Called Gargantua, the table design featured four adjustable-height benches orbiting a single tabletop—elevating not just people, but the idea of outdoor togetherness. Gargantua consists of four benches orbiting a round table, easily adjusted in height and fit.
What began as a side project quickly turned into Extremis, a brand that sees outdoor furniture as “tools for togetherness”—solutions with social purpose, material logic, and emotional staying power. Simple yet ingenious, Gargantua, Extremis’ very first creation is one of the firm’s best-selling products up to this day.
Headquartered in Poperinge, near the French border, Extremis has grown into a global voice in outdoor design.
The Market Before and After: Getting In When No One Was Looking
“I started Extremis with a tiny black-and-white printer, a bit of software, and a borrowed computer,” says Wynants. “We had no funds. That meant we couldn’t compete where big companies already were—we had to go where they weren’t.”

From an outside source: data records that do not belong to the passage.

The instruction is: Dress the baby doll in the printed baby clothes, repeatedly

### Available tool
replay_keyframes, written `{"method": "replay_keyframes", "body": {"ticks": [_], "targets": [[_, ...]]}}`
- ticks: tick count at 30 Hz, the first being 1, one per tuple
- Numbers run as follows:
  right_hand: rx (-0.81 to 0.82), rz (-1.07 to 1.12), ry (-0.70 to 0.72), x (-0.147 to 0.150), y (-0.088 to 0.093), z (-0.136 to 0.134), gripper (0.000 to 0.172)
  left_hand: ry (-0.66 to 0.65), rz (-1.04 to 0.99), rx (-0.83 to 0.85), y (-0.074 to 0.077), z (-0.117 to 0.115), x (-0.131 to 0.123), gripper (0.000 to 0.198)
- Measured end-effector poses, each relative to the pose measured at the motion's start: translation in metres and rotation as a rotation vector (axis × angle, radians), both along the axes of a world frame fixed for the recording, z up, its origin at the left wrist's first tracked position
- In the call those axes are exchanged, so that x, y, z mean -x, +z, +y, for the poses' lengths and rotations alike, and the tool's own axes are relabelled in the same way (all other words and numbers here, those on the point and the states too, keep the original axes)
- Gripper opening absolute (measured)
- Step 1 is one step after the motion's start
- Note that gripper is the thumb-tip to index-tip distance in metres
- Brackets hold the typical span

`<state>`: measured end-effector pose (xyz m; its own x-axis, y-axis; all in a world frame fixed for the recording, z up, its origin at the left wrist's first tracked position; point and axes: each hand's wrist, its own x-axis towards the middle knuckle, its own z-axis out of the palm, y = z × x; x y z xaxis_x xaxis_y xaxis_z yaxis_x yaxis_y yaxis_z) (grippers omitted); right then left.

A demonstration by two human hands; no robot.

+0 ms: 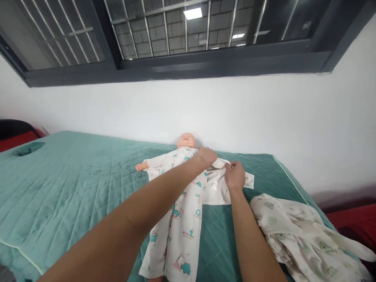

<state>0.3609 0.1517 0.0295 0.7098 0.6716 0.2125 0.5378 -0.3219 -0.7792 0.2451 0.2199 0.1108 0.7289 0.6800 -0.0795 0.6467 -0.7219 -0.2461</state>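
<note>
A baby doll (187,140) lies on its back, head toward the wall, dressed in white printed baby clothes (189,215). One doll hand (142,166) sticks out of the sleeve on the left. My left hand (208,156) is closed at the doll's shoulder on the right side; its fingertips are hidden, so what it grips does not show. Just right of it, my right hand (235,176) pinches the edge of a white baby shirt (216,190) spread open beside the doll. A strip of white cloth stretches between both hands. The shirt's printed sleeve end (249,180) shows beyond my right hand.
A green quilted cover (88,188) lies under everything. Crumpled white baby clothing with green bear prints (305,235) rests at the lower right. Behind the bed stand a white wall (132,109) and a barred window (176,31). Red items (355,223) sit past the right edge.
</note>
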Motion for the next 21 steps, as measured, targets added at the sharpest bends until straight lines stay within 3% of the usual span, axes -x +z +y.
{"method": "replay_keyframes", "body": {"ticks": [6,12,21], "targets": [[-0.069,0.11,-0.019,-0.005,-0.003,0.0,0.027,0.006,0.012,-0.051,0.019,0.005,0.019,0.035],[-0.228,0.259,-0.045,-0.016,-0.012,0.004,0.023,0.021,0.024,-0.07,0.028,0.008,0.028,0.03],[-0.588,0.574,0.062,-0.028,-0.021,0.017,0.021,-0.004,0.026,-0.039,0.022,0.0,0.029,0.033]]}}
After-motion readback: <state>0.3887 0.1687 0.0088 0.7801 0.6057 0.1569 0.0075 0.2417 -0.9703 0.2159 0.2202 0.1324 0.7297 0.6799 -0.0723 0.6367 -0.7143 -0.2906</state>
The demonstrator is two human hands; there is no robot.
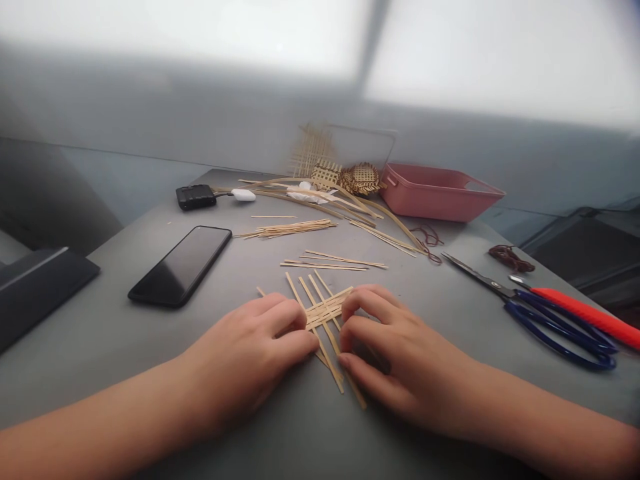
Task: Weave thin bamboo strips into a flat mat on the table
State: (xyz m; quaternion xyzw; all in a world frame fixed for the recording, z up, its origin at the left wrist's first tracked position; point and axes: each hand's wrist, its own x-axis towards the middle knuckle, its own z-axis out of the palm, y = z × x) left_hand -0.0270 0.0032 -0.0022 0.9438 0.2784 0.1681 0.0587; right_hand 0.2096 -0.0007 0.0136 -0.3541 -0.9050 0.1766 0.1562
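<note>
A small open weave of pale bamboo strips point(323, 310) lies on the grey table in front of me, several strips crossing several others. My left hand point(265, 343) is closed at the weave's left side, thumb and fingers pinching the strip ends there. From the right, my right hand point(395, 347) curls its fingers over the other side, fingertips on the strips and the thumb low beside a long strip. The fingers hide both ends of the crosswise strips. Just beyond the weave lie a few loose bamboo strips point(333, 262).
A bundle of strips point(293, 229) lies farther back, near a phone point(183, 267) on the left. Scissors point(545, 313), a red-handled tool point(585, 313) and brown cord point(510, 258) lie right. Behind are a pink basket point(440, 193), woven pieces point(363, 179) and a black case point(195, 197).
</note>
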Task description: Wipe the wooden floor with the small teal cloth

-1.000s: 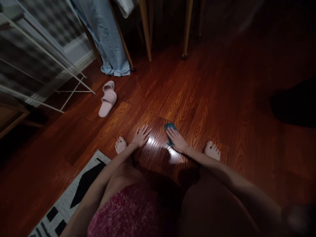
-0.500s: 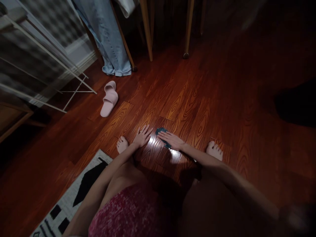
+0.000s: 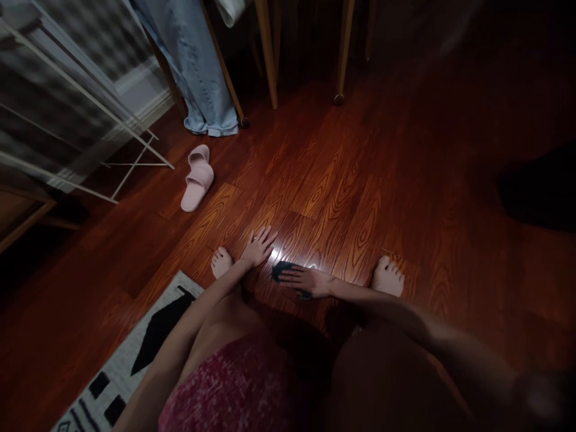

In the early ’90s, outdoor furniture wasn’t considered design-worthy. It was cheap, plastic, disposable—even in luxury homes. Wynants saw an opening: a completely underdeveloped category just waiting to mature. It wasn’t about being ahead of the curve, although he didn’t believe the market was entirely ready for outdoor furniture.
“If you’re too early, you don’t survive. If you’re too late, there are already too many strong competitors. But we timed it exactly right—just as outdoor living started to mean something.”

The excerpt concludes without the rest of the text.